» **DIRECTIONS FOR THIS TASK**
Below are the entries to work from; restate word for word the portion that opens with the line containing "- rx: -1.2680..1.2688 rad" and closes with the line containing "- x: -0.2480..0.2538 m", keeping both.

Dataset items
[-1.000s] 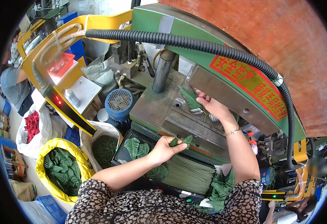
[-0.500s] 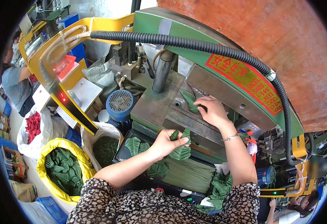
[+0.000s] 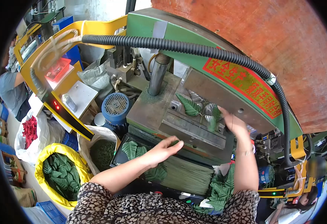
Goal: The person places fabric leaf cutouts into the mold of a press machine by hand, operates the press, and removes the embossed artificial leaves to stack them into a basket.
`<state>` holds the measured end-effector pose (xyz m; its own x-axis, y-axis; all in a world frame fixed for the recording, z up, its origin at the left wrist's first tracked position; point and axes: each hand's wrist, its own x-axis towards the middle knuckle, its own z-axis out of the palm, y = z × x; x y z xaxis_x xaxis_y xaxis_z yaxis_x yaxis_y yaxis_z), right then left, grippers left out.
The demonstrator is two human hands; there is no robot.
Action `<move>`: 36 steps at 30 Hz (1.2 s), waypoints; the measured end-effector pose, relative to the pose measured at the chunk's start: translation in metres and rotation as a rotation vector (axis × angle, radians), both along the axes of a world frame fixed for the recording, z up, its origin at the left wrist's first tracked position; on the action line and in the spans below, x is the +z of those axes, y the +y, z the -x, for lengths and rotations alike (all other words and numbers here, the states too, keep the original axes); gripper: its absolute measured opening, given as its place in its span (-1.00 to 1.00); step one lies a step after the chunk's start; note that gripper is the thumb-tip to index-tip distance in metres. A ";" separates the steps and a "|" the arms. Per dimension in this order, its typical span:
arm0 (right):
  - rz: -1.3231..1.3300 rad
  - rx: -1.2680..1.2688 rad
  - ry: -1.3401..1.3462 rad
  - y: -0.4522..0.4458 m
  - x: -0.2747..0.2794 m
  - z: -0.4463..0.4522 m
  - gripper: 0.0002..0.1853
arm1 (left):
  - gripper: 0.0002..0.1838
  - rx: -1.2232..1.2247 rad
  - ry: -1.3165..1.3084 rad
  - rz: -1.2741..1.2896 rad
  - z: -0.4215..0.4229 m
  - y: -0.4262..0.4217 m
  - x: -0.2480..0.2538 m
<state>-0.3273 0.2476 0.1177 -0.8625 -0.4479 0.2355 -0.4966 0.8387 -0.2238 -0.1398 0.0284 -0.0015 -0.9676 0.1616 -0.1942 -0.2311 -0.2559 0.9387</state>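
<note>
My right hand (image 3: 233, 121) reaches into the press, its fingers on a green leaf (image 3: 214, 116) that lies over the metal mould on the right. Another green leaf (image 3: 188, 104) rests on the mould further left. My left hand (image 3: 166, 149) is closed above the tray of thin green stems (image 3: 187, 174), with a bit of green leaf showing between its fingers. Leaves (image 3: 130, 149) lie at the tray's left end, and a pile of leaves (image 3: 220, 192) is at its right end.
The press's green upper beam (image 3: 193, 52) and a black corrugated hose (image 3: 171, 44) span above my hands. On the left stand a yellow sack of leaves (image 3: 40, 164), a white sack (image 3: 115, 132), a blue motor (image 3: 116, 108) and a yellow arm (image 3: 68, 115). Other people (image 3: 12, 91) are at both sides.
My right hand has moved right, from the left leaf to the right leaf. The larger leaf that hung below my left hand is no longer there; a leaf now lies on the mould's right side.
</note>
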 end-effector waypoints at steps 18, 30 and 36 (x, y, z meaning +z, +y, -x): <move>0.605 0.262 -0.277 -0.039 -0.030 0.031 -0.73 | -0.64 -0.064 -0.062 -0.299 0.008 -0.001 -0.010; 0.906 0.183 -0.774 -0.031 -0.021 -0.110 -0.94 | -0.75 0.072 0.012 -0.342 0.003 0.015 0.029; 0.881 0.081 -0.720 -0.035 -0.007 -0.103 -0.86 | -0.69 -0.146 0.089 -0.121 0.006 0.003 0.018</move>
<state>-0.2243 0.2130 0.1107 -0.9009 -0.4320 -0.0421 -0.0599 0.2198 -0.9737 -0.1463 0.0313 0.0164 -0.9447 0.3181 -0.0795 -0.1913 -0.3381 0.9215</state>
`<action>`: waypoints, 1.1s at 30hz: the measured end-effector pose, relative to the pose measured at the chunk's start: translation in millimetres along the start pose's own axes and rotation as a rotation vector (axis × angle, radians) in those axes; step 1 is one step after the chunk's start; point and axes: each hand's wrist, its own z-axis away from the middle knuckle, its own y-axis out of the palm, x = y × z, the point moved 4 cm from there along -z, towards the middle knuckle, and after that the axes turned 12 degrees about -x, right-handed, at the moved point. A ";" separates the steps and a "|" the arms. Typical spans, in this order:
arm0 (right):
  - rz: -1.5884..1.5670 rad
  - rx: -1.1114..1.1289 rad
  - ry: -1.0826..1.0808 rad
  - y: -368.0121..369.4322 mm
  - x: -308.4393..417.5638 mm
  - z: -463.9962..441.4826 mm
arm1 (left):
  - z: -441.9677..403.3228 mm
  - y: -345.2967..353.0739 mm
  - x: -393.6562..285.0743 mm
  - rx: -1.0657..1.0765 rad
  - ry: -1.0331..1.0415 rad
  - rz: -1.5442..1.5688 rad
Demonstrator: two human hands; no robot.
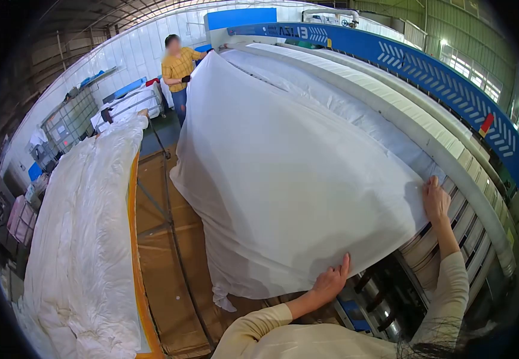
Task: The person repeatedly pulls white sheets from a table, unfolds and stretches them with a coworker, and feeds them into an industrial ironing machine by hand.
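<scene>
A large white sheet point(283, 173) hangs spread between me and a person on the far side. Its near corner is pinched in my right hand point(437, 200), at the edge of the machine's feed. Lower down, my left hand point(331, 281) is at the sheet's near edge, index finger extended along the cloth and the other fingers partly curled on it. The co-worker point(179, 72), in a yellow checked shirt and dark gloves, holds the far end of the sheet up. Part of the sheet drapes down in folds toward the brown floor covering.
A long ironing machine with a blue beam point(415, 66) and white rollers point(385, 105) runs along the right. At left lies a long heap of white linen point(86, 239) on an orange-edged cart point(135, 251). A wire cage point(71, 119) stands farther back.
</scene>
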 end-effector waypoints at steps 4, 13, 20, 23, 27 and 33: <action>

» **RESPONSE AREA**
  - rx: -1.2680..1.2688 rad
  - ry: -1.3401..1.3462 rad
  - y: -0.4522..0.4458 m
  - x: -0.2747..0.2794 m
  - z: -0.4463..0.4522 m
  - gripper: 0.0002..0.1853
arm1 (left):
  - gripper: 0.0002..0.1838
  - rx: -1.2232..1.2247 rad
  - ry: -1.3165..1.3084 rad
  - rz: -1.2741..1.2896 rad
  - z: -0.4215..0.4229 m
  - y: -0.4262..0.4217 m
  - x: -0.2480..0.2538 m

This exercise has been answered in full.